The main flags to look at:

* mtune/march - specifying a value of native optimizes for the current machine, x86-64-v1/v2/v3/v4 for generations or you can specify a specific CPU (ARM has different naming conventions). Recommendation: use the generation if distributing binaries, native if building and running locally unless you can get much much more specific

* -O2 / -O3 - turn on most optimizations for speed. Alternatively Os/Oz for smaller binaries (sometimes faster, particularly on ARM)

* -flto=thin - get most of the benefits of LTO with minimal compile time overhead

* pgo - if you have a representative workload you can use this to replace compiler heuristics with real world measurements. AutoFDO is the next evolution of this to make it easier to connect data from production environments to compile time.

* math: -fno-math-errno and -fno-trapping-math are “safe” subsets of ffast-math (i.e. don’t alter the numerical accuracy). -fno-signed-zeros can also probably be considered if valuable.

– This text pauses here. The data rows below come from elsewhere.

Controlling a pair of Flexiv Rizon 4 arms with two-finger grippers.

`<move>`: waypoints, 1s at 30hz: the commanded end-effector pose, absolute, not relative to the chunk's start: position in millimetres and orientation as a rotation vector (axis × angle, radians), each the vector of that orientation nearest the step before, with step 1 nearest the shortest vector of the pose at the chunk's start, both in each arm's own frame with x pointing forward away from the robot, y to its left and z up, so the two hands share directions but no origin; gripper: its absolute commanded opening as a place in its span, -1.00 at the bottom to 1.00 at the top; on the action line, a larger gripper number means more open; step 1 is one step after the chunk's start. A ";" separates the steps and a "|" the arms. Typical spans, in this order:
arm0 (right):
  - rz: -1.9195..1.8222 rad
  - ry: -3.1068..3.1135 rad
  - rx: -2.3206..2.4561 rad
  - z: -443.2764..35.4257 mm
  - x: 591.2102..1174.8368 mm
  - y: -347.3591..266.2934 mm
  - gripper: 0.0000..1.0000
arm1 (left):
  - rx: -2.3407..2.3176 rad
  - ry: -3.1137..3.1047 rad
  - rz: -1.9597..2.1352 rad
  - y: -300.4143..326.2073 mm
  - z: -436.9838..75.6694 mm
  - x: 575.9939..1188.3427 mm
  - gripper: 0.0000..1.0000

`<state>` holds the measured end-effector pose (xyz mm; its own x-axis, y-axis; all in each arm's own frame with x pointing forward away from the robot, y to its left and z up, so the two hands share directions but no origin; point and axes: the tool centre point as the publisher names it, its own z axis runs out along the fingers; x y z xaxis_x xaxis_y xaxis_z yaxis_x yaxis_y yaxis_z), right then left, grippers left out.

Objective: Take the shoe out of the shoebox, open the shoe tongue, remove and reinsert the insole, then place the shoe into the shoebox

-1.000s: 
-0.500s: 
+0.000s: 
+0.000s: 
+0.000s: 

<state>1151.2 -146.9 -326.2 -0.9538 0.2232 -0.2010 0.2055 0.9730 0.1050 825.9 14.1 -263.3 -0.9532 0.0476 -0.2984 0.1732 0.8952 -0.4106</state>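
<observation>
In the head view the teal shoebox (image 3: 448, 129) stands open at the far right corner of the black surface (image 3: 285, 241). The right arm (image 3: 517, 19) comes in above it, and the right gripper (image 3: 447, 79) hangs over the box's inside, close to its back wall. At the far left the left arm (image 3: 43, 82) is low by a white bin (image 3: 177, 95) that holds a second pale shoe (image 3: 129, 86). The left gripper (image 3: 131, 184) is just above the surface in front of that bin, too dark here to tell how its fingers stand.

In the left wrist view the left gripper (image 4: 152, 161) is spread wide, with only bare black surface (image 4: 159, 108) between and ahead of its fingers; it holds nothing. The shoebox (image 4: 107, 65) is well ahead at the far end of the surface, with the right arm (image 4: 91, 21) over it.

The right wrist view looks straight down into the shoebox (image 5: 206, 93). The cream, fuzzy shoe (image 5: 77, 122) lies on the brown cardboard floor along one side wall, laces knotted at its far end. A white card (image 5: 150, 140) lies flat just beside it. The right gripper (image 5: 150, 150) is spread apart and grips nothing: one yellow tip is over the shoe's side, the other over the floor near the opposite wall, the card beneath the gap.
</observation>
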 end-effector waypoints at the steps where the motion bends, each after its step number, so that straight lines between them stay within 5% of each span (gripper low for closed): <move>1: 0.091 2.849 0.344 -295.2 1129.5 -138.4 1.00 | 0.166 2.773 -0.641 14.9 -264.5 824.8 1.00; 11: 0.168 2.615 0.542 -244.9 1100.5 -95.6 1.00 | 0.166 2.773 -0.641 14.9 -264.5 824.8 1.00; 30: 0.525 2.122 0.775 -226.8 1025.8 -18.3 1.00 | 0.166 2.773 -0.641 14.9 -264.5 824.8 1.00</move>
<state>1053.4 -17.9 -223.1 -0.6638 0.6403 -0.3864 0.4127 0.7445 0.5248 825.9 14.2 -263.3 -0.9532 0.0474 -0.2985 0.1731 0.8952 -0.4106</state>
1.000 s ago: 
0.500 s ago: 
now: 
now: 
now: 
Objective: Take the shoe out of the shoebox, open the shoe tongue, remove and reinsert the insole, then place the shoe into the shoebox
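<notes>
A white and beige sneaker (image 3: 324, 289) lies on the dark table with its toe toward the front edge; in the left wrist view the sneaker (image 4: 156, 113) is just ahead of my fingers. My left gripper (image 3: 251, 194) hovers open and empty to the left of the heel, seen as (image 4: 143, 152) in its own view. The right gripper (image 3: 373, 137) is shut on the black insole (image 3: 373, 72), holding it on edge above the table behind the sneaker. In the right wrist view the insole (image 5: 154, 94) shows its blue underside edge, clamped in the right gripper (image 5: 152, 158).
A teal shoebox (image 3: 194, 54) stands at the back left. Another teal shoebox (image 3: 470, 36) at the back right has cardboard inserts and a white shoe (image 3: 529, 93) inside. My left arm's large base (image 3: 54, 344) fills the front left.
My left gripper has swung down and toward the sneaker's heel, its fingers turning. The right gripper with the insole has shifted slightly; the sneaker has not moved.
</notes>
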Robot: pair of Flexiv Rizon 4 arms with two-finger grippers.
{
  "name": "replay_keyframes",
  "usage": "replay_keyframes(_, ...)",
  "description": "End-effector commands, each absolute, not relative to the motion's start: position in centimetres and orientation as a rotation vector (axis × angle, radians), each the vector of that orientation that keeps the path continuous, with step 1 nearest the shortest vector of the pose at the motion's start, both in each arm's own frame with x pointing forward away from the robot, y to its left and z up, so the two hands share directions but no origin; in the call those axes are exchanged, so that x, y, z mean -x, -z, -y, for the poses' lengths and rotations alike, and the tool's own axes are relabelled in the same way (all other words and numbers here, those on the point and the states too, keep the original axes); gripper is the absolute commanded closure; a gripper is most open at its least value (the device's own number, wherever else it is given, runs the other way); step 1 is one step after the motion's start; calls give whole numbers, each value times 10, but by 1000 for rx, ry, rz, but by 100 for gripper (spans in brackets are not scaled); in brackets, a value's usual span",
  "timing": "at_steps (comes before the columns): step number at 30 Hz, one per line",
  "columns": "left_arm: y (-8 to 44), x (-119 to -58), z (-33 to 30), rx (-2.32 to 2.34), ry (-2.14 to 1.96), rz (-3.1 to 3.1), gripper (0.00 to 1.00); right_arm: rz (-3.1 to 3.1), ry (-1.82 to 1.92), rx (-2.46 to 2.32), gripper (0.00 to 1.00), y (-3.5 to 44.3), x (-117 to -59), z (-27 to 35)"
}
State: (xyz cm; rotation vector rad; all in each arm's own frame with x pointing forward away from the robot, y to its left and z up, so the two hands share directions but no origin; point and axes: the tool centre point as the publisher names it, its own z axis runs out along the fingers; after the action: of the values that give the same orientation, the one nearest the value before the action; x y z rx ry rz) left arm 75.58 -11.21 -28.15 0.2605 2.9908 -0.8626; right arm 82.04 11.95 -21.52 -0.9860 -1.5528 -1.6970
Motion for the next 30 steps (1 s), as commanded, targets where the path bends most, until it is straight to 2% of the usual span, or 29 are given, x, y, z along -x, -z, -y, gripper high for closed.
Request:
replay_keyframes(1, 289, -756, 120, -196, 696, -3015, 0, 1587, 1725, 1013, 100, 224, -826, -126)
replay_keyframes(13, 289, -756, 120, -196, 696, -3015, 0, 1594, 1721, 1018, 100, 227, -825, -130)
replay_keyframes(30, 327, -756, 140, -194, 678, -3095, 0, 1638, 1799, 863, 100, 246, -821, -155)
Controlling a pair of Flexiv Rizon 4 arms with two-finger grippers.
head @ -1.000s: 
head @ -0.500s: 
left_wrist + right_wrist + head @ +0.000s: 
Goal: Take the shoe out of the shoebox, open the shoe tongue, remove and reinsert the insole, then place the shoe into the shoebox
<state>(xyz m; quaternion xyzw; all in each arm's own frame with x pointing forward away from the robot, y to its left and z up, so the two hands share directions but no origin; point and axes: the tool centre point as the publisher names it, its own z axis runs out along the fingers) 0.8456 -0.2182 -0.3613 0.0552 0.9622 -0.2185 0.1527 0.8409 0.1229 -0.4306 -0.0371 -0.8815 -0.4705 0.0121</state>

vbezhenar · 2024-06-22T19:45:10 1719085510

Also I learned recently that there's `-Og` which enables optimizations suitable for debug build.

vlovich123 · 2024-06-22T20:15:45 1719087345

In practice I’ve had limited success with that flag. It still seems to enable optimizations that make debugging difficult.

senkora · 2024-06-23T03:15:04 1719112504

Agreed. I like to compile most translation units with -O3 and then only compile the translation units that I want to debug with -O0. That way I can often end up with a binary that's reasonably fast but still debuggable for the parts that I care about.

vlovich123 · 2024-06-24T04:00:14 1719201614

Yup that’s what I’ve resorted to (in Rust I do it at the crate level instead of translation unit). The only downside is forgetting about it and then wondering why stepping through is failing to work properly.